- SUPPLIED MATERIAL
____

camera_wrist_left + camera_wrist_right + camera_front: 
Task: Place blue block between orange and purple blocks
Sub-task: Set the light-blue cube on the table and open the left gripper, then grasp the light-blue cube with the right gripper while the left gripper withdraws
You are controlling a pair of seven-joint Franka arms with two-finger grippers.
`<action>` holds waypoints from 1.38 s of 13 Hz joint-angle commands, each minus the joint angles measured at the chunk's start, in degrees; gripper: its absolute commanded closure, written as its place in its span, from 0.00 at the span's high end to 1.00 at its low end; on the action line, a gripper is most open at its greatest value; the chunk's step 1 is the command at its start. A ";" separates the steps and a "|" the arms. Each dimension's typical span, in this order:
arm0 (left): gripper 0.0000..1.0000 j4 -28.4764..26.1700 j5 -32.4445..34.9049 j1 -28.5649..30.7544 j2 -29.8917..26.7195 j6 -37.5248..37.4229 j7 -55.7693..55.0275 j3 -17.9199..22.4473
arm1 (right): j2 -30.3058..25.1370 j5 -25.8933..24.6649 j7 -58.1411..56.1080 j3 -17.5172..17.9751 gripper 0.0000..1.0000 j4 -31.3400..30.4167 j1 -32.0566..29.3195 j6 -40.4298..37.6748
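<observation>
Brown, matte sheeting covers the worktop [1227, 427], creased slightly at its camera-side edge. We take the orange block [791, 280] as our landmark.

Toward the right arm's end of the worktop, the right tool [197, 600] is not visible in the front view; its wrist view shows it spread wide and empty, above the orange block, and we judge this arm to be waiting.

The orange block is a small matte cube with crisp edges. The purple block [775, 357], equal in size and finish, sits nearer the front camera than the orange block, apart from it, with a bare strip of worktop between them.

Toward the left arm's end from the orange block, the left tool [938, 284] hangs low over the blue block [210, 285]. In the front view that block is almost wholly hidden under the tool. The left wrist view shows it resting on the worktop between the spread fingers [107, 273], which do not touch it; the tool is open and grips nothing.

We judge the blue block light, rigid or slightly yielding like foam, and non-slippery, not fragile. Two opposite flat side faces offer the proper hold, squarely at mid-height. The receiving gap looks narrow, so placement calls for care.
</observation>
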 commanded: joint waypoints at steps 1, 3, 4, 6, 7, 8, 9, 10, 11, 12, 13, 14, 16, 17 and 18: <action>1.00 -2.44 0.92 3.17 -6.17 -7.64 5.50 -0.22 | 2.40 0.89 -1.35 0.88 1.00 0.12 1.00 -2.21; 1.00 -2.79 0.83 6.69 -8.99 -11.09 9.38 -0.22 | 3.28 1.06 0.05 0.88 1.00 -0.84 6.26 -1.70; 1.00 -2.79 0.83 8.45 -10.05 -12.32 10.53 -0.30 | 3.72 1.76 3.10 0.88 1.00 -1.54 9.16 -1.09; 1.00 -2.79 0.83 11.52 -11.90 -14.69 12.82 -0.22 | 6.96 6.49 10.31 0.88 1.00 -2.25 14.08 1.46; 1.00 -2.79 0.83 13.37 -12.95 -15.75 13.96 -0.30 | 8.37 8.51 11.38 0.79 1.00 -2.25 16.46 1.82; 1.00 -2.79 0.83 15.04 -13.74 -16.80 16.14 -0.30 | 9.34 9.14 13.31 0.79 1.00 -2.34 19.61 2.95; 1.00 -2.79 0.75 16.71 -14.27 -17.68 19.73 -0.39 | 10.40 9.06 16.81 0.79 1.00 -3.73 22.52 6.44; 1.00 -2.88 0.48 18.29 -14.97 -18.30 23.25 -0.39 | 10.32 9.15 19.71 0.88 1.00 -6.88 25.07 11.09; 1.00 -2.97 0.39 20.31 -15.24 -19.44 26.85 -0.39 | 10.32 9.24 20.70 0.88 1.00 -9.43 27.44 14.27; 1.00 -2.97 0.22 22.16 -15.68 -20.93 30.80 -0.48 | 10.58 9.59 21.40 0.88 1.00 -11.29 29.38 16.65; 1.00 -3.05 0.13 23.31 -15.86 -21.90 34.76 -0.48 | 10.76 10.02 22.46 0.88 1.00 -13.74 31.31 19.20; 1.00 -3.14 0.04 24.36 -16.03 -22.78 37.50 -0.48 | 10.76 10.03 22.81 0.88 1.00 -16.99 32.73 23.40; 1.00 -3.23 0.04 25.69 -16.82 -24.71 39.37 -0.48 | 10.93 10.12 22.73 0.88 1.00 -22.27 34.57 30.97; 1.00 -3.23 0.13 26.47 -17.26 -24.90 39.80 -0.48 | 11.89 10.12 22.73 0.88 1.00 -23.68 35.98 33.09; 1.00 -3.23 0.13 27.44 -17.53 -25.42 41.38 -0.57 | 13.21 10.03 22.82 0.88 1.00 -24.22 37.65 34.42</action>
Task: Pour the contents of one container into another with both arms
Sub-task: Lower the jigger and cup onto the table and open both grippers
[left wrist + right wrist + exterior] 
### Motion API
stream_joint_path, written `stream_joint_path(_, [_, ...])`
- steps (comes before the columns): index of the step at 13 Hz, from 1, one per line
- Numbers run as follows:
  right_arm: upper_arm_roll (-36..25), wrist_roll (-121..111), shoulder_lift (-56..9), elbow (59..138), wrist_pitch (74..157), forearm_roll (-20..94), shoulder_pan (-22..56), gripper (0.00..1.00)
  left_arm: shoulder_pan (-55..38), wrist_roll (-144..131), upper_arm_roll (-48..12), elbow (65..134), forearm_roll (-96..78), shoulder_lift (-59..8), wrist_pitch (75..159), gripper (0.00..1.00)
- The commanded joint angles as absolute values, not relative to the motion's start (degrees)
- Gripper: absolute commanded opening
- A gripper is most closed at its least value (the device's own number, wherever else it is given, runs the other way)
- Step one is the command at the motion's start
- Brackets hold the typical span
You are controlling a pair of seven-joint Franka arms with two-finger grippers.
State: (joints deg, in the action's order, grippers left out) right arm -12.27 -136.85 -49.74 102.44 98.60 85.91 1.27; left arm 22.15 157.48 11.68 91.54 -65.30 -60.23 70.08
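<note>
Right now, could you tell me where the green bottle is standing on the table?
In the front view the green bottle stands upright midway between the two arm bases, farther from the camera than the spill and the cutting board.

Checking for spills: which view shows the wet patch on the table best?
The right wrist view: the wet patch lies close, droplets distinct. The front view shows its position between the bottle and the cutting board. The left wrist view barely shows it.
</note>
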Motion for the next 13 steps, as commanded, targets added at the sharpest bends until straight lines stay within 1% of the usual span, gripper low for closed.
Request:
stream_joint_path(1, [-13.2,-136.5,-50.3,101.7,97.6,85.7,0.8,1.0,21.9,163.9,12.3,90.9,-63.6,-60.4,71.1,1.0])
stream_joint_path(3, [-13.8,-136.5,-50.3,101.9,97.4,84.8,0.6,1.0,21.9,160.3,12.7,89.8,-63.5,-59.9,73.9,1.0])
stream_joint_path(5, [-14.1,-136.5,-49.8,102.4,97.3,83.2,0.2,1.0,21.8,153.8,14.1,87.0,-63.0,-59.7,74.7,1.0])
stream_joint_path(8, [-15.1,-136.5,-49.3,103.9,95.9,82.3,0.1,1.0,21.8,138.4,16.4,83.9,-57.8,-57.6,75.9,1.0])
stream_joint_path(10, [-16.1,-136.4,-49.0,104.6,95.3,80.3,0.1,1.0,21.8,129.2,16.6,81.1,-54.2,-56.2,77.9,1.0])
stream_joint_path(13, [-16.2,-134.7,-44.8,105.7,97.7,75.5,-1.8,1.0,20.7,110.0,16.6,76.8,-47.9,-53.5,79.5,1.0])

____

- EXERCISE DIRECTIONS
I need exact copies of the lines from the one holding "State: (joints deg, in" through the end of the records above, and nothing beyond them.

- TASK ANSWER
State: (joints deg, in the action's order, grippers left out) right arm -12.27 -136.85 -49.74 102.44 98.60 85.91 1.27; left arm 22.15 157.48 11.68 91.54 -65.30 -60.23 70.08
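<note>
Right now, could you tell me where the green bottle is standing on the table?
In the front view the green bottle stands upright midway between the two arm bases, farther from the camera than the spill and the cutting board.

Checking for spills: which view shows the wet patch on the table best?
The right wrist view: the wet patch lies close, droplets distinct. The front view shows its position between the bottle and the cutting board. The left wrist view barely shows it.
</note>
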Motion for the next 13 steps, as commanded, targets added at the sharpest bends until straight lines stay within 1% of the usual span, gripper low for closed.
Request:
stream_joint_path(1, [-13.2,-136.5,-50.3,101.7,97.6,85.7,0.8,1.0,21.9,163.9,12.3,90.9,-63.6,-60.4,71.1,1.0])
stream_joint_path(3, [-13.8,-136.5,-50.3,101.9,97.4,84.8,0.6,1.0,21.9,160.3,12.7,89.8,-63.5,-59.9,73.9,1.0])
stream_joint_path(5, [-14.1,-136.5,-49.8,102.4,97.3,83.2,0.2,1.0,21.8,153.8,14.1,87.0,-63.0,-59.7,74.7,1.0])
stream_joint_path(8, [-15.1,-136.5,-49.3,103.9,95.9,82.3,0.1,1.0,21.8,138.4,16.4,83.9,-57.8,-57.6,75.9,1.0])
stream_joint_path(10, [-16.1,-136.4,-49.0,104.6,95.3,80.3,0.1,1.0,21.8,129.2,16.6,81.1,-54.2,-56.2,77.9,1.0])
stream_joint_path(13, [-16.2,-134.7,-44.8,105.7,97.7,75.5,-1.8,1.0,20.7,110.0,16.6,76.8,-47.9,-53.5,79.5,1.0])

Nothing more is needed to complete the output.